Task instructions:
From the entries below, print exactly the span beginning with the line holding "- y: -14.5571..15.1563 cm" and ending with the line holding "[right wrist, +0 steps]", endpoints included, and skip any pictures.

(Available records Opens)

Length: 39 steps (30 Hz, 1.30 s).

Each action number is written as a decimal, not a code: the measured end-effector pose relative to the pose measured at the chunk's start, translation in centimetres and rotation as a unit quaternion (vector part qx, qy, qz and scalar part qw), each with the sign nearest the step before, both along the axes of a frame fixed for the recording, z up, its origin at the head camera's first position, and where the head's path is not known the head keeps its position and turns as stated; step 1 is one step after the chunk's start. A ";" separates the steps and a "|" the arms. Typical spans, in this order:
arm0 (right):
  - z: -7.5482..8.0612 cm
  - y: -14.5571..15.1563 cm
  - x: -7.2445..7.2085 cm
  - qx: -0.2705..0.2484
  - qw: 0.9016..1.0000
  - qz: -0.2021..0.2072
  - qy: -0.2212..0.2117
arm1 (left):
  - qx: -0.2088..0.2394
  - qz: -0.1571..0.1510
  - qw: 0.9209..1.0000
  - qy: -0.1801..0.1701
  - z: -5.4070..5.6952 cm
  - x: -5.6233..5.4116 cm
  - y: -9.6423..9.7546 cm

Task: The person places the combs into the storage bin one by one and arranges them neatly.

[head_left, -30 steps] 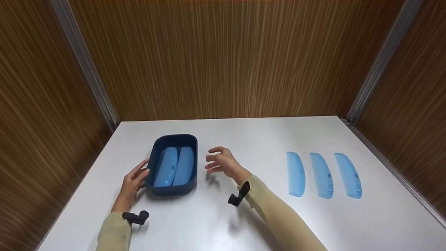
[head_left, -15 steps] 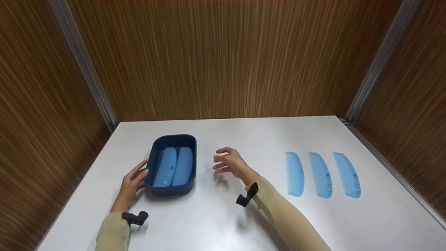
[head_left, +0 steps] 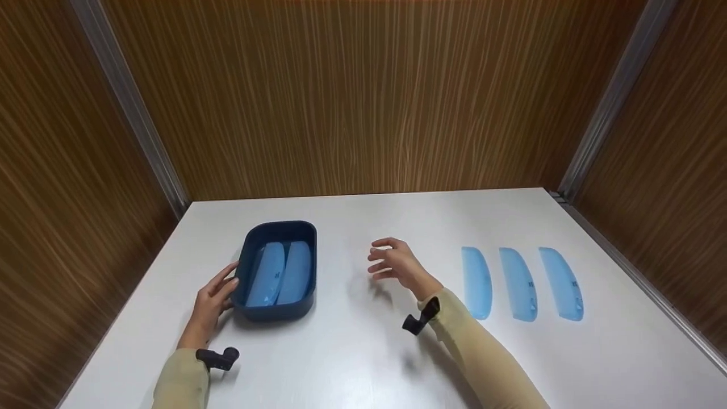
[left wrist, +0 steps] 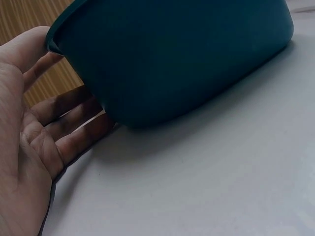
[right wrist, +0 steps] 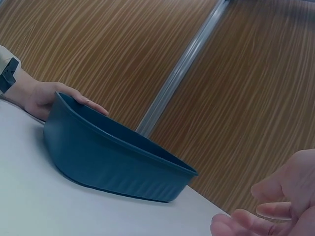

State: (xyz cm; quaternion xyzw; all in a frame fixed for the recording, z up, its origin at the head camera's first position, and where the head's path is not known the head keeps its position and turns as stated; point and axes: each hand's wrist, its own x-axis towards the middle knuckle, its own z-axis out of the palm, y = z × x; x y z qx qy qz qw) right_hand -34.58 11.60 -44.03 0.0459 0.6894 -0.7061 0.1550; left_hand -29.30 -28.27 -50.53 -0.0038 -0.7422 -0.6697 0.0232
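Two light blue combs point(head_left: 295, 272) lie side by side, lengthwise, inside a dark blue bin point(head_left: 278, 312) on the left of the table. My left hand point(head_left: 211, 301) rests against the bin's left side; in the left wrist view the thumb meets the rim and the fingers point(left wrist: 86, 135) reach the outer wall lower down. Three more combs, the left one point(head_left: 478, 284), the middle one point(head_left: 519, 284) and the right one point(head_left: 561, 284), form a row on the right. Between bin and row hovers my right hand point(head_left: 400, 264), fingers spread and loosely bent, holding nothing.
The white table point(head_left: 341, 358) ends at a wood-grain back panel point(head_left: 363, 102). Similar panels point(head_left: 670, 170) stand along both sides, joined by metal corner posts point(head_left: 133, 96). Each sleeved wrist carries a small black camera point(head_left: 421, 317).
My right hand has moved rightward, away from the bin and closer to the row of combs. The left hand stays at the bin's side; the whole head view has shifted slightly.
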 end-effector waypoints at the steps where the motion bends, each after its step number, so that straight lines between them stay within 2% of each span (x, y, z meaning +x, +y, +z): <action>1: 0.0 0.2 0.0 0.002 1.000 -0.002 0.001 | 0.000 0.001 1.000 -0.001 0.0 0.0 0.0; 9: -0.2 1.9 0.3 0.011 1.000 -0.013 0.007 | 0.000 0.007 1.000 0.000 -0.2 -0.1 0.0; 12: 0.9 2.2 1.4 0.015 1.000 -0.007 0.009 | -0.001 0.008 1.000 0.002 -0.3 -0.1 0.0; 16: 1.2 2.9 1.6 0.020 1.000 -0.002 0.008 | -0.002 0.012 1.000 0.005 -0.4 -0.2 0.0; 19: 0.1 3.7 0.7 0.022 1.000 -0.009 0.008 | -0.001 0.014 1.000 0.004 -0.4 -0.2 0.1; 22: -0.3 4.3 0.7 0.023 0.999 -0.019 0.010 | 0.002 0.014 1.000 0.003 -0.4 -0.2 0.1; 31: -0.2 5.7 1.0 0.031 0.998 -0.041 0.019 | 0.007 0.005 1.000 0.009 -0.2 -0.2 0.0; 39: -0.3 7.3 1.3 0.035 0.998 -0.049 0.034 | 0.005 0.012 1.000 0.005 -0.3 -0.1 0.1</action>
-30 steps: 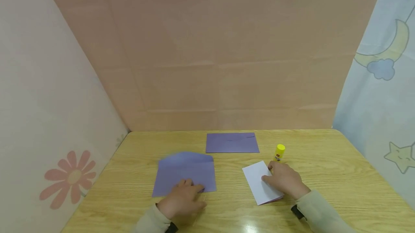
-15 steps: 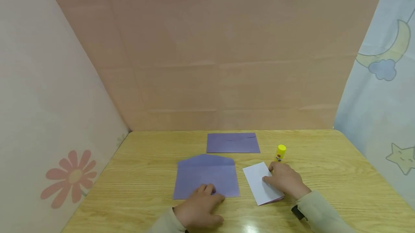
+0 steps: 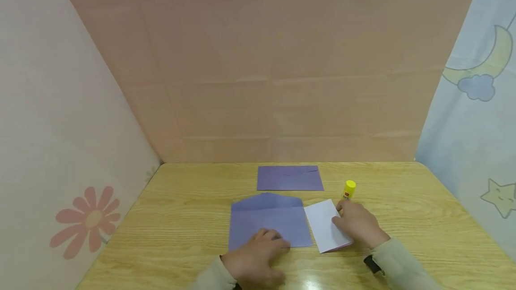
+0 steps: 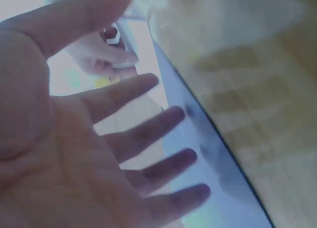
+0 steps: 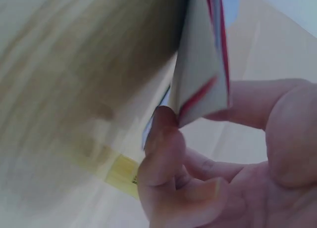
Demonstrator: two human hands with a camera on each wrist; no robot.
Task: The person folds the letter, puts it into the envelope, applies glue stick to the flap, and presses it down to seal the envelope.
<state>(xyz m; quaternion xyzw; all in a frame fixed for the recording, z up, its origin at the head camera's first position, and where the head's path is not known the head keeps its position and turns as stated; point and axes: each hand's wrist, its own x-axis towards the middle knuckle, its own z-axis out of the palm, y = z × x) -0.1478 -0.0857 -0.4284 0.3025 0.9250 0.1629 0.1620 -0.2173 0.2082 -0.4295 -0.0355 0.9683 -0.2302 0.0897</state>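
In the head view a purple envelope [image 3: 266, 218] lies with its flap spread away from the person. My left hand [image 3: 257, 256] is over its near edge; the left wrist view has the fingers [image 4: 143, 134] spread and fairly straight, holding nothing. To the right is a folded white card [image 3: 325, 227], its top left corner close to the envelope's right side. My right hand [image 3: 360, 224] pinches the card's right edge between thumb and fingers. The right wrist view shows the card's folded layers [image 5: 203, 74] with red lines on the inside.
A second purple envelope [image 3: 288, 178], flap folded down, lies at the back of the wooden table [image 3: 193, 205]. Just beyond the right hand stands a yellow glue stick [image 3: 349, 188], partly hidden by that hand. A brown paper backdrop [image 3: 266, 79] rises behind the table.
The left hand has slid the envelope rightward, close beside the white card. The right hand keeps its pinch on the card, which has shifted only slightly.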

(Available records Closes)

Result for this exercise:
  - y: -14.5571..15.1563 cm
  - x: -7.2445..7.2085 cm
  - qx: -0.2705..0.2484
  - qw: 0.9016..1.0000
  - qz: -0.2021..0.2072
  - qy: -0.2212..0.2117
arm1 (left):
  - qx: -0.2088..0.2394
  - qz: -0.1571..0.1510
  - qw: 0.9209..1.0000
  - qy: -0.1801..0.1701
  - z: -5.4070..5.6952 cm
  - x: -5.6233..5.4116 cm
  - y: -9.6423..9.7546 cm

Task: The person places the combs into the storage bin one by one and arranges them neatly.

[head_left, -30 steps] 
[head_left, -15 steps] 
[head_left, +0 steps] 
[left wrist, +0 steps] 
[right wrist, +0 steps] 

The answer has been written out in full.